Grace is a funny thing.
The gift of grace can be bestowed unto us by others, God, family, friends. We can also bestow grace on others. Yet, there is one person that we fail to bestow grace upon… ourselves. As women, mothers, sisters, daughters, significant others we wear many hats and have many responsibilities. We are not perfect. We will make mistakes. We do experience setbacks. In other words, we experience life.

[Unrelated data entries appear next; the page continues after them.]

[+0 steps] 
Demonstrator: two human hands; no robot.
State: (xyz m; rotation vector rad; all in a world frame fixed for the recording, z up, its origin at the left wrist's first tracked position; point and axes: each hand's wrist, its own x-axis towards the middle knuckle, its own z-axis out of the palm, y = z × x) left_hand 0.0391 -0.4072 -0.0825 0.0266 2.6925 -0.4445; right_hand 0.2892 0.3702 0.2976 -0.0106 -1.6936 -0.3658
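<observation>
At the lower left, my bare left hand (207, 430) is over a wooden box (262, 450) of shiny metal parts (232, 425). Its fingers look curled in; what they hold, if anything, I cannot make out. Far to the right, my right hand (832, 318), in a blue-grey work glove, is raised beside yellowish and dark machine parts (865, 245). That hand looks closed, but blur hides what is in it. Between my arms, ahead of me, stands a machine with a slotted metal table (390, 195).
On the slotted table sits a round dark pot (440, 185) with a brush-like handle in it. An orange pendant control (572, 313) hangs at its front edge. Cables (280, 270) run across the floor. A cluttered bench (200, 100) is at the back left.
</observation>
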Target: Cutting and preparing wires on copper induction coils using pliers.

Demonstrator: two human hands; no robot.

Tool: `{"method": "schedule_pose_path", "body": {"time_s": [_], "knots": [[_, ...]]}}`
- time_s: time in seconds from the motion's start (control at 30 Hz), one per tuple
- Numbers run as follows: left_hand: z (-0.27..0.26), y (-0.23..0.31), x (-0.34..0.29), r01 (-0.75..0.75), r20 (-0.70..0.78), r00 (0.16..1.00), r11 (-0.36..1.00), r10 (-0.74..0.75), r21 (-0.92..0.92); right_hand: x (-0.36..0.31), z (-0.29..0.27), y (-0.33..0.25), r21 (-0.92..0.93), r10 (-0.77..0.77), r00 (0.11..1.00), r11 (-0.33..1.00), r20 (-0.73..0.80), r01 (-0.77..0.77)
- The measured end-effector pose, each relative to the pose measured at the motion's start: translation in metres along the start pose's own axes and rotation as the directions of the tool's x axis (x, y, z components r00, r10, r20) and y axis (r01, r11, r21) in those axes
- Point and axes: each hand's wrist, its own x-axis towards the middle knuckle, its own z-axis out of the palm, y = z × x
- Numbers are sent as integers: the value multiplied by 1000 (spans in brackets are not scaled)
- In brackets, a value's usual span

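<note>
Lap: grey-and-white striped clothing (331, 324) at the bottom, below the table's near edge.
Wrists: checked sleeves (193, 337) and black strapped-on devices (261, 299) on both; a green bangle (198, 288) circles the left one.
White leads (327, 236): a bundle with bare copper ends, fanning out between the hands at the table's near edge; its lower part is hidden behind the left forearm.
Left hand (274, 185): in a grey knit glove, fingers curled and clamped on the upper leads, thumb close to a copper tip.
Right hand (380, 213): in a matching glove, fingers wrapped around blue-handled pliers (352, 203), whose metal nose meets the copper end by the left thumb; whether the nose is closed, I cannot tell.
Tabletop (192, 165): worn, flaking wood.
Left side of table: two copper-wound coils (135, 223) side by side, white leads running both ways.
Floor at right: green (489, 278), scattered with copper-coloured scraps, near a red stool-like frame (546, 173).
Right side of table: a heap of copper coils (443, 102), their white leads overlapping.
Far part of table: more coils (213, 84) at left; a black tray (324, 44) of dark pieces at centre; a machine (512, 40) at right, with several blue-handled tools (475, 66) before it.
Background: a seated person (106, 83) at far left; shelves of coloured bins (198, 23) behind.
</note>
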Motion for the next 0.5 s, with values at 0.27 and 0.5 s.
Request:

Personally, I have “experienced life” too many times and in such various ways. (You can read about a few of them here.) I was dealing with financial issues, working, going to school, and healing from a broken marriage, amongst many other things. My children were also coping with the fact that their lives were continually being tossed upside down and inside out. My job as a mother is to help them cope… and I failed. I failed so many times that I lost count. I let them down and I let myself down.
A light in the darkness
If I had to point my finger at the one thing that helped me begin my recovery journey it is this… That I had the ability to give myself grace and forgiveness. Once you realize that you are pretty much the only person who
demands expects perfection from yourself, the act of forgiving yourself becomes easier. Treat yourself as you would a friend or colleague. Recognize that the person most deserving of your grace is you.
Slowly, I seemed to find somewhat stable ground. My doctor prescribed me an anti-depressant. I saw a counselor to help point me in the direction I should go and to help my children follow. Gradually the fog started to lift and I could start seeing some rays of sunshine.
Sharing the light
One of the best things that happened during my fog was I found a “depression buddy.” Gloria was a member of a Facebook group that I am in. She was brave enough to share a few things. I commented saying she could message me if she wanted to talk more. She did. Gloria and I were able to open up about our stresses and triggers. We shared some of our deepest moments with each other. We laughed and cried together. Most importantly, we shared our wins.
We consider ourselves best buddies. All this and we’ve never even met. We live three states away from each other. Heck, we haven’t even talked on the phone. How were we able to do this? We created our own judgment-free zone. (I feel like a Planet Fitness ad, anyway) We no longer felt alone. Gloria and I would both say this was one of the most freeing things. It was the weight of the world being lifted from our weary shoulders. As a result, we have learned so many lessons from each other. Gloria has taught me about perseverance. I’m guessing she’d say I taught her about the importance of self-care and the freedom to give oneself grace.
The rest of the story
My story is still not finished. I have a hard road ahead of me to travel and many years to live (God willing) but there is now light. There is hope. There is grace.